Bilbro has a pattern of assaulting women dating back to 2002 in Illinois, Assistant Ramsey County Attorney Erin Gustafson told the judge Tuesday. “He is and he will always be a grave danger to society,” she said.

According to court documents in the Hennepin County attempted murder charge filed in 2008, Bilbro threatened to kill the woman he was dating at the time and attacked her while she was asleep and her children slept in the room next door. He choked the woman and stabbed her in the eye, blinding her in that eye. He also sexually touched the woman’s daughter, court documents said.

Bilbro was sentenced to 13½ years in prison. He was out in 2019 and was dating another woman when he punched her in both eyes, knocking her out in St. Paul, according to a criminal complaint. He was convicted of third-degree assault and given a nearly two-year sentence.
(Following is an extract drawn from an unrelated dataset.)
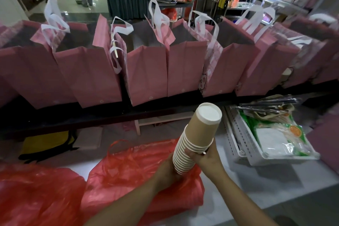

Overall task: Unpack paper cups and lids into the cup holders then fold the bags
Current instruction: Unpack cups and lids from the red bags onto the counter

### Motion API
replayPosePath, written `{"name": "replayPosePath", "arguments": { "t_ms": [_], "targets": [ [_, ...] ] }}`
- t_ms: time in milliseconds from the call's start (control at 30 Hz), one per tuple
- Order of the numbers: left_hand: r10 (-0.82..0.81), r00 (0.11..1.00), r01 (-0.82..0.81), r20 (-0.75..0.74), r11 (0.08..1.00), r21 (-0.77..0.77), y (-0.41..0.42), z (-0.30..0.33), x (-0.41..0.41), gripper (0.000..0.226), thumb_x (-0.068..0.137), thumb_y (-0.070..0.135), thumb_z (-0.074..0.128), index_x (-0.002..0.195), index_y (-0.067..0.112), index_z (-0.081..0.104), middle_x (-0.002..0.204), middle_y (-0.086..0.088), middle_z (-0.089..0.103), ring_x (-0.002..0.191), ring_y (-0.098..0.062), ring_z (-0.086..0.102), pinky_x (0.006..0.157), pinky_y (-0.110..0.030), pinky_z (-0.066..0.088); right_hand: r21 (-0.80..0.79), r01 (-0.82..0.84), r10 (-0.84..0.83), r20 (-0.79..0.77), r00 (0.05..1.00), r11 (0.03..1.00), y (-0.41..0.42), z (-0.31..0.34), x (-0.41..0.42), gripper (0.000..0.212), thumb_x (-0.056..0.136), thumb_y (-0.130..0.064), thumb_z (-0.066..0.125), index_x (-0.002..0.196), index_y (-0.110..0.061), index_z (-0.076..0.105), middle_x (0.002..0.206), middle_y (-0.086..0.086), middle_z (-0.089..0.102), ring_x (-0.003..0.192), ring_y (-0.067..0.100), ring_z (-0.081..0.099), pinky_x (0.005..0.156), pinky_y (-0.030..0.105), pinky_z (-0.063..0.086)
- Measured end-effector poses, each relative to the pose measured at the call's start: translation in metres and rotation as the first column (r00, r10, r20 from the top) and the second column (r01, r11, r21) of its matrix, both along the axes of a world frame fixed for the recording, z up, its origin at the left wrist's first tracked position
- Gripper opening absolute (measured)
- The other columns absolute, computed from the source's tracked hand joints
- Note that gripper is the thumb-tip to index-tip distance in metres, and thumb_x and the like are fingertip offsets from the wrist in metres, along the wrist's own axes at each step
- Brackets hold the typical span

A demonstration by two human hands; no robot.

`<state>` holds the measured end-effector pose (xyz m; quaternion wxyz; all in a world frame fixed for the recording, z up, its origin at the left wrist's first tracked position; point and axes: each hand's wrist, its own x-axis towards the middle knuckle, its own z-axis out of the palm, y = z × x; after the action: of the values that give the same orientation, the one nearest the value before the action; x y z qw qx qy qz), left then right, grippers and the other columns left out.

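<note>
Nested brown paper cups (197, 137) are gripped by both hands, left hand (166, 169) and right hand (208, 156), above a crumpled red plastic bag (132, 167); pink paper bags (146, 71) are lined up behind.

a tan stack of paper cups (197, 139) with white rims was seen at lower centre, red plastic bags (128, 174) at lower left, pink paper bags (146, 71) with white handles across the middle.
</note>
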<state>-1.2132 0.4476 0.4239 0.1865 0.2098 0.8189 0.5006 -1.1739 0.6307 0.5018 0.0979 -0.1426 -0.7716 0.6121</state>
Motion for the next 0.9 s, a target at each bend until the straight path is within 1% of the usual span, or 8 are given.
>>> {"name": "replayPosePath", "arguments": {
  "t_ms": [100,367,533,600,667,733,800,900],
  "targets": [
    [0.049,0.998,-0.048,-0.030,0.998,0.046,0.005,0.002,-0.002,0.094,0.073,0.025,0.084,0.153,0.018,0.035,0.151,0.007,0.049,0.138,-0.007,0.047,0.111,-0.033,0.043,-0.045,0.000,-0.002,-0.037,0.999,0.999,0.001,0.011,-0.001,0.090,0.050,-0.062,0.095,0.124,-0.056,0.045,0.124,-0.024,0.064,0.112,0.000,0.065,0.082,0.017,0.055],
    [0.085,0.993,-0.083,-0.084,0.996,0.027,-0.003,0.013,-0.017,0.100,0.066,0.038,0.088,0.152,0.029,0.038,0.142,0.009,0.058,0.131,-0.015,0.054,0.103,-0.043,0.049,-0.090,-0.076,0.067,-0.101,0.993,0.993,0.001,0.047,-0.014,0.098,0.054,-0.050,0.096,0.135,-0.031,0.045,0.125,-0.019,0.065,0.114,0.002,0.064,0.084,0.015,0.053],
    [0.097,0.993,-0.097,0.063,0.995,0.013,-0.007,0.011,-0.018,0.097,0.069,0.023,0.091,0.152,0.019,0.039,0.142,0.004,0.057,0.131,-0.019,0.053,0.107,-0.042,0.046,-0.095,-0.066,0.056,-0.099,0.993,0.993,-0.006,0.038,-0.013,0.086,0.058,-0.042,0.093,0.128,-0.039,0.044,0.118,-0.030,0.064,0.111,-0.005,0.063,0.082,0.009,0.051],
    [0.144,0.951,-0.158,0.273,0.987,0.027,-0.008,0.007,-0.015,0.082,0.074,0.010,0.085,0.145,0.015,0.044,0.125,-0.003,0.065,0.104,-0.013,0.065,0.086,-0.031,0.055,-0.115,-0.044,0.035,-0.077,0.996,0.992,-0.007,0.027,-0.009,0.089,0.056,-0.046,0.094,0.129,-0.039,0.043,0.119,-0.027,0.065,0.111,-0.002,0.064,0.082,0.011,0.052],
    [0.244,0.849,-0.246,0.469,0.968,-0.059,-0.008,0.012,-0.012,0.051,0.084,-0.006,0.068,0.131,0.007,0.054,0.094,-0.010,0.068,0.068,-0.012,0.062,0.059,-0.026,0.050,-0.114,-0.041,0.036,-0.042,0.998,0.993,-0.007,0.016,-0.005,0.097,0.053,-0.054,0.094,0.133,-0.038,0.042,0.120,-0.025,0.065,0.112,0.000,0.064,0.082,0.013,0.053],
    [0.388,0.780,-0.356,0.491,0.920,-0.163,-0.010,0.013,-0.013,0.020,0.091,-0.004,0.056,0.105,0.009,0.061,0.075,-0.009,0.063,0.057,-0.015,0.053,0.051,-0.022,0.042,-0.106,-0.033,0.032,-0.006,0.999,0.994,-0.004,0.008,-0.004,0.102,0.051,-0.061,0.093,0.135,-0.039,0.040,0.121,-0.026,0.064,0.112,0.000,0.064,0.081,0.015,0.054],
    [0.437,0.760,-0.381,0.481,0.899,-0.214,-0.014,0.013,-0.016,0.023,0.092,-0.005,0.049,0.085,0.015,0.057,0.075,-0.013,0.061,0.063,-0.022,0.055,0.056,-0.024,0.044,-0.078,-0.041,0.042,0.013,0.999,0.996,0.000,0.004,-0.007,0.101,0.053,-0.062,0.093,0.137,-0.042,0.039,0.123,-0.027,0.063,0.112,-0.001,0.063,0.081,0.016,0.055],
    [0.388,0.773,-0.288,0.502,0.919,-0.267,-0.014,0.011,-0.020,0.031,0.092,-0.007,0.047,0.074,0.015,0.059,0.091,-0.019,0.063,0.086,-0.034,0.063,0.080,-0.045,0.056,-0.024,-0.119,0.120,0.042,0.992,0.993,0.003,0.005,-0.016,0.098,0.058,-0.060,0.092,0.139,-0.042,0.038,0.128,-0.027,0.061,0.116,-0.004,0.061,0.088,0.019,0.054]
  ]
}}
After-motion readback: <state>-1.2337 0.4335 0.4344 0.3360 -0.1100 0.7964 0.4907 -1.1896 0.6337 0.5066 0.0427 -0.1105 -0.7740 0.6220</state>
Because of the 2008 conviction, Bilbro had to register as a Level 2 predatory offender and notify law enforcement of any changes to his primary residence. In March 2021, Minneapolis officers were told that Bilbro was no longer at a treatment facility and his whereabouts were not known, according to another criminal complaint.

Bilbro was charged with failing to fulfill his registration requirement as a predatory offender. He pleaded guilty, was sent back to prison in September 2021 and was placed on intensive supervised release in March 2022.

‘Chance after chance’

On Tuesday, Daniels’ mother, Carmencita Crowelle, said in her victim impact statement that Bilbro took her oldest child, leaving her family and friends “with many sleepless nights, heartache, heartbreak.”

“Shanna came from a loving family,” she said. “Shanna was loved, and Shanna is missed every single day. Shanna represented so much love in our family.”

She said her daughter “could have been anyone’s daughter, granddaughter, wife or sister.” She said she now tells parents of young women to look into the backgrounds of the “new names that have encounters with the ones that they love.”

“I’m extremely mad. I’m extremely sad, and at times at a loss for words,” she said.

Daniels, in the short time she knew Bilbro, helped him “get on his feet,” said Angela Young, her friend from middle school.

“He took her kindness for her weakness,” she told the judge. “He had chance after chance to be a law-abiding citizen, but that’s not what he chose to do. He took his chance to take a life.”